• WHAT IS REQUIRED:
Each line that has the string "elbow" must be copied from the records below.

(Items from a data source)
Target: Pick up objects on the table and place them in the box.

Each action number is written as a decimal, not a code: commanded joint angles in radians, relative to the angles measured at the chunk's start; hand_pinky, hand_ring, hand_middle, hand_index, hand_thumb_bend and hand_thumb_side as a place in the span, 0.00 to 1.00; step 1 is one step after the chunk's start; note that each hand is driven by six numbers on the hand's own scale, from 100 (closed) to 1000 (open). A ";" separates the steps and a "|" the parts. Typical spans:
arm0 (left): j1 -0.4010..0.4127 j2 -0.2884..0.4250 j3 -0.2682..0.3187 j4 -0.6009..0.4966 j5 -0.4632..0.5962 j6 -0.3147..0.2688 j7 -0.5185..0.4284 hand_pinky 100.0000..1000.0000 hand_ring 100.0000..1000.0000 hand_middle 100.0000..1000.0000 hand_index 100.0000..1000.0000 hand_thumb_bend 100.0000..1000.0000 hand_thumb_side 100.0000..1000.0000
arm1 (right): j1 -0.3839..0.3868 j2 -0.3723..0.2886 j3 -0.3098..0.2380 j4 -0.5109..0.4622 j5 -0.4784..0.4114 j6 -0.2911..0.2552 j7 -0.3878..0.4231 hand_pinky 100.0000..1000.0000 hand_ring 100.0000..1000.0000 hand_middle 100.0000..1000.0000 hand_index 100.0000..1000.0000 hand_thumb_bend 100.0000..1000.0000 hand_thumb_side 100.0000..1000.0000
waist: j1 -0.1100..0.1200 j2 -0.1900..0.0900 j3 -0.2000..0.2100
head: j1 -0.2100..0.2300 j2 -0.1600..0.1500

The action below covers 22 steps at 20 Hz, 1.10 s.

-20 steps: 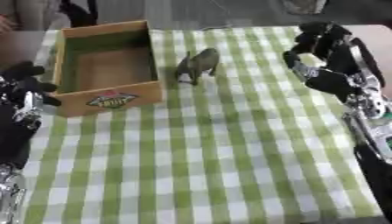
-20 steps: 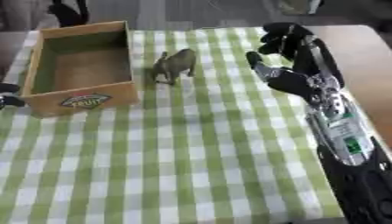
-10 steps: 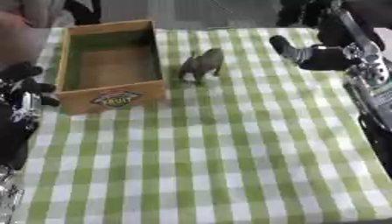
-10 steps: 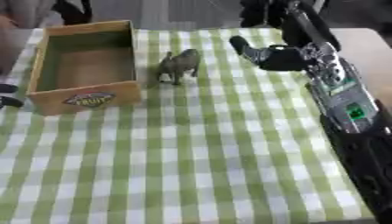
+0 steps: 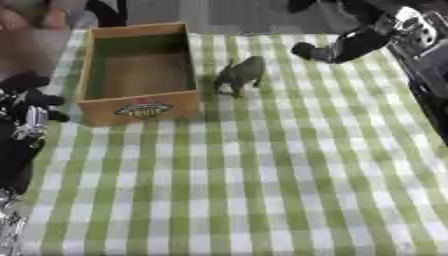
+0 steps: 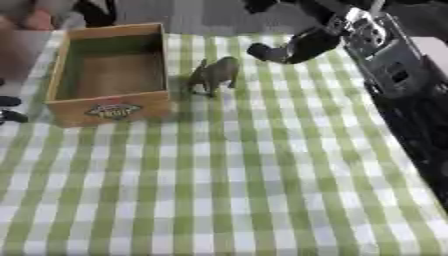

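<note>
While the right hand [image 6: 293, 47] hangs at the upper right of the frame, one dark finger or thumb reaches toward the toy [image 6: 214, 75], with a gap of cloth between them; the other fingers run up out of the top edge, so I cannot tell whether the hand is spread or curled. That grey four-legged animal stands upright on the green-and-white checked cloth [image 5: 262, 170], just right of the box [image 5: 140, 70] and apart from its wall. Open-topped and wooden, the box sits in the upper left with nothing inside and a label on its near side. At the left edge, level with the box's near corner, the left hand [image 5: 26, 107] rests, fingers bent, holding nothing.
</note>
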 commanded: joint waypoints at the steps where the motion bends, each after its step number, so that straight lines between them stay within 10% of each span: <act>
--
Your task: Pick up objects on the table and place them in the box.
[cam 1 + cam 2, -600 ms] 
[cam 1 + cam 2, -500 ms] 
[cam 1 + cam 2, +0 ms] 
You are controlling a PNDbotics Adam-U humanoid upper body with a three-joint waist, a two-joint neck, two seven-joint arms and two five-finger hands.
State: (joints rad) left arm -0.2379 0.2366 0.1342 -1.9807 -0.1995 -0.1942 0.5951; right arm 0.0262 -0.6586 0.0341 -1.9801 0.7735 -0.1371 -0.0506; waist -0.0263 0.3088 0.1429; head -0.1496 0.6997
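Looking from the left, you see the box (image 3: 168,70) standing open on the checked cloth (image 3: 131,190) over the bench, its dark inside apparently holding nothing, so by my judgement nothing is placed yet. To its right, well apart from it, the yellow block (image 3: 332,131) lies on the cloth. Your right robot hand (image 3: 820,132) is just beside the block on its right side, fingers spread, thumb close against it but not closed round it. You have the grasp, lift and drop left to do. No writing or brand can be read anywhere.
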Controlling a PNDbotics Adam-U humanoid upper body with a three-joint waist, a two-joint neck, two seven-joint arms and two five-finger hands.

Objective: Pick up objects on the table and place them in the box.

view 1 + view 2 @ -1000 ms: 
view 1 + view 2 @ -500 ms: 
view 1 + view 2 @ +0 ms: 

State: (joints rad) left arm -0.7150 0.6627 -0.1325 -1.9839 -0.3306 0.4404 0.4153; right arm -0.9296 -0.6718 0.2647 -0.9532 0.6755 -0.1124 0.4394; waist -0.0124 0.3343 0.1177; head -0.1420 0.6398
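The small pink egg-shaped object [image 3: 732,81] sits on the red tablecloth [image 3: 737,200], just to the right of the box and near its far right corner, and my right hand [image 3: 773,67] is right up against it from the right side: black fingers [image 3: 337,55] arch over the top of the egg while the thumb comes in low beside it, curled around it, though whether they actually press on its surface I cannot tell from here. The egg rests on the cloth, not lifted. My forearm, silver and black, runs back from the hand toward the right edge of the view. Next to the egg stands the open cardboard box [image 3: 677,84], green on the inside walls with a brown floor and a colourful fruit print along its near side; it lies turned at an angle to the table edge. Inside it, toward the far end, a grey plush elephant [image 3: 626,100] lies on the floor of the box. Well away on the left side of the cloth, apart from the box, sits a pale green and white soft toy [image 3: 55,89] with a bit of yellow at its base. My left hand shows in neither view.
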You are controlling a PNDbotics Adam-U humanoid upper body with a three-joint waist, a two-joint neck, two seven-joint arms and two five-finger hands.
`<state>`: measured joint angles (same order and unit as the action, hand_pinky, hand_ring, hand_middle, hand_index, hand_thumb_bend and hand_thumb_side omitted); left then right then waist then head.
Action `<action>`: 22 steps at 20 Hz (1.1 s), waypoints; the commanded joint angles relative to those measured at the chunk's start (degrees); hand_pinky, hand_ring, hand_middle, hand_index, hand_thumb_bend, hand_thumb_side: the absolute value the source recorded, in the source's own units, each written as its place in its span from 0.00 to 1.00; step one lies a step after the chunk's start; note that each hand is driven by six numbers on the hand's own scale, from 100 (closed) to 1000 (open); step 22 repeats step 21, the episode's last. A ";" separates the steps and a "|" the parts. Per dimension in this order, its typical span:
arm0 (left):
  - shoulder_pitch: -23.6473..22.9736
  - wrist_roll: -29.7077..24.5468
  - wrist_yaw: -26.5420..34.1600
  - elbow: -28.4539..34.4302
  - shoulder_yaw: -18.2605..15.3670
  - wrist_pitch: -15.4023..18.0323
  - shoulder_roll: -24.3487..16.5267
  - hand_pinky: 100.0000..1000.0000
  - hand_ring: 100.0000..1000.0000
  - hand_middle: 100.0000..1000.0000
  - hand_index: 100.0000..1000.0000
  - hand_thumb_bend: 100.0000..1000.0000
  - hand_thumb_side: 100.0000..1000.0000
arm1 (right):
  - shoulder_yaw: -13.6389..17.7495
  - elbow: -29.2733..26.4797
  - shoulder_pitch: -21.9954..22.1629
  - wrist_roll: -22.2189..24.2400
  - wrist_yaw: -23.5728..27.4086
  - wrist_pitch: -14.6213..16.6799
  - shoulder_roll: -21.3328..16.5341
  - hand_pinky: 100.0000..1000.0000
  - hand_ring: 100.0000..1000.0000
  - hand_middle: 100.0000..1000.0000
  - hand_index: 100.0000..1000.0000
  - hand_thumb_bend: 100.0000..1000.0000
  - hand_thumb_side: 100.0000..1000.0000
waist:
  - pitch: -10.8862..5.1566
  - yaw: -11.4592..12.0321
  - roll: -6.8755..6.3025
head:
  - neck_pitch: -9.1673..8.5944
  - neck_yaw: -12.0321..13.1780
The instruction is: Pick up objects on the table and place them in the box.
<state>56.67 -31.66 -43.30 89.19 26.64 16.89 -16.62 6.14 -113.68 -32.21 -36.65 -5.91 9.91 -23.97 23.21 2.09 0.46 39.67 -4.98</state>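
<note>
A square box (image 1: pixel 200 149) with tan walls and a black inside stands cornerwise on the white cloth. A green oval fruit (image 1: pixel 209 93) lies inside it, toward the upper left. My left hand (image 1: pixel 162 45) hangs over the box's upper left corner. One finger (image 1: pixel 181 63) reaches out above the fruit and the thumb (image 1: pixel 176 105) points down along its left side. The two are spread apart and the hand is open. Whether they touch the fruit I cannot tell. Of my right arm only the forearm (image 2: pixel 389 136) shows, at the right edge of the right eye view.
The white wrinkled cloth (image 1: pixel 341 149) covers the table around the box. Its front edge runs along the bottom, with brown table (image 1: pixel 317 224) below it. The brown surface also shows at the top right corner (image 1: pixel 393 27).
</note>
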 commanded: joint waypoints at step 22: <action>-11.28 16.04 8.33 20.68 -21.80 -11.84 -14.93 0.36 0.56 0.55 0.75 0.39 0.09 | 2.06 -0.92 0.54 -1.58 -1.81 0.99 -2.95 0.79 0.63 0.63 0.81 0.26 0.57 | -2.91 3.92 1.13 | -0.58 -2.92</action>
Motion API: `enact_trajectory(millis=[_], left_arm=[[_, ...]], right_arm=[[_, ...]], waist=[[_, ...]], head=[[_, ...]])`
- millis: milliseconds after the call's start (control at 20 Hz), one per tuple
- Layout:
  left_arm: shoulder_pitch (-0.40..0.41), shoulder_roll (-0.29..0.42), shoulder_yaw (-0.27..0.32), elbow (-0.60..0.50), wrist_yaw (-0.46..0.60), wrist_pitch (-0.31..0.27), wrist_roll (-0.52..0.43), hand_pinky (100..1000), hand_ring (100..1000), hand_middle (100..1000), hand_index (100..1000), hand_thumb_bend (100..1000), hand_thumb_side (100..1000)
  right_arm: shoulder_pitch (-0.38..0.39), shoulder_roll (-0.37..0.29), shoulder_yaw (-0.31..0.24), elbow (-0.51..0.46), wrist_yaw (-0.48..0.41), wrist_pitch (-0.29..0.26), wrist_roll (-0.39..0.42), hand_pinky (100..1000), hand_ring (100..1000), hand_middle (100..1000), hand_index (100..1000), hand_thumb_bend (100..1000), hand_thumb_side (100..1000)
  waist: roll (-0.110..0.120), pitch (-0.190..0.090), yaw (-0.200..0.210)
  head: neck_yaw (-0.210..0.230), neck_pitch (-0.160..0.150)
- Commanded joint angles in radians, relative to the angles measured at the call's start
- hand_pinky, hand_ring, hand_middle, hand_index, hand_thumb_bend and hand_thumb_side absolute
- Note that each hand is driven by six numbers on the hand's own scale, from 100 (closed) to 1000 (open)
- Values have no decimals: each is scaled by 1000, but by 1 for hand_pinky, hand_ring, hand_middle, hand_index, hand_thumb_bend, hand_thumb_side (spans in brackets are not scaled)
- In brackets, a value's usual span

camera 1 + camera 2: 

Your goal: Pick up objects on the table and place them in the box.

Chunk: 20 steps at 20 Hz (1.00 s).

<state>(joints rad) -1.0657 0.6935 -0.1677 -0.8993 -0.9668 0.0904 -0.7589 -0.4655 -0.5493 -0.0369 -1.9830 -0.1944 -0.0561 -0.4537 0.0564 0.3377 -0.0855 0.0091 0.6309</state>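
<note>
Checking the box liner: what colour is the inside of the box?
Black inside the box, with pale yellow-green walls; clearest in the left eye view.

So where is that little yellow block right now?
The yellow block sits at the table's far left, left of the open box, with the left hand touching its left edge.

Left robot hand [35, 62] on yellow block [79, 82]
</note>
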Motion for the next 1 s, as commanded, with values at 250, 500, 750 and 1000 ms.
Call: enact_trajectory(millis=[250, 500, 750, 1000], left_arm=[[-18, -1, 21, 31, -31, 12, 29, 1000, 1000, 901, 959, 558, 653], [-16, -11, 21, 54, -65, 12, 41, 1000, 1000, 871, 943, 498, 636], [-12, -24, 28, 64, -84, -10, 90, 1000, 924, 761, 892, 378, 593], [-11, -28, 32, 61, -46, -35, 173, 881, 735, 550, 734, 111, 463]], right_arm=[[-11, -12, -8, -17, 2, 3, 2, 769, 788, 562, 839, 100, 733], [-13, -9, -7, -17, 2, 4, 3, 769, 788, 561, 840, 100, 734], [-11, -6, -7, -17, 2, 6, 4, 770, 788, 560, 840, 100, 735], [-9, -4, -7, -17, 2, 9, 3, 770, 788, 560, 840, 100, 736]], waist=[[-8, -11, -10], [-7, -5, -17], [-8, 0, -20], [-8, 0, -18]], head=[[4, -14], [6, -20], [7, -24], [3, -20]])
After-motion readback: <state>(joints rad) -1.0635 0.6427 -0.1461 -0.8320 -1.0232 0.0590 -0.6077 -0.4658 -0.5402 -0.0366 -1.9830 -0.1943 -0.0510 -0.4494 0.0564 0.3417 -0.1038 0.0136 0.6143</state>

• SOLUTION FOR THIS EXERCISE:
  - elbow: -28.4539..34.4302
  - elbow: -29.2733..26.4797
  left_arm: shoulder_pitch (-0.40..0.41), shoulder_roll (-0.29..0.42), shoulder_yaw (-0.27..0.32), elbow (-0.60..0.50), wrist_yaw (-0.46..0.60), wrist_pitch (-0.31..0.27), wrist_roll (-0.52..0.43), hand_pinky (100..1000), hand_ring (100..1000), hand_middle (100..1000), hand_index (100..1000), hand_thumb_bend (100..1000), hand_thumb_side (100..1000)
  right_arm: shoulder_pitch (-0.38..0.39), shoulder_roll (-0.37..0.29), shoulder_yaw (-0.31..0.24), elbow (-0.51..0.46), wrist_yaw (-0.48..0.41), wrist_pitch (-0.29..0.26), wrist_roll (-0.39..0.42), hand_pinky (100..1000), hand_ring (100..1000), hand_middle (100..1000), hand_index (100..1000), hand_thumb_bend (100..1000), hand_thumb_side (100..1000)

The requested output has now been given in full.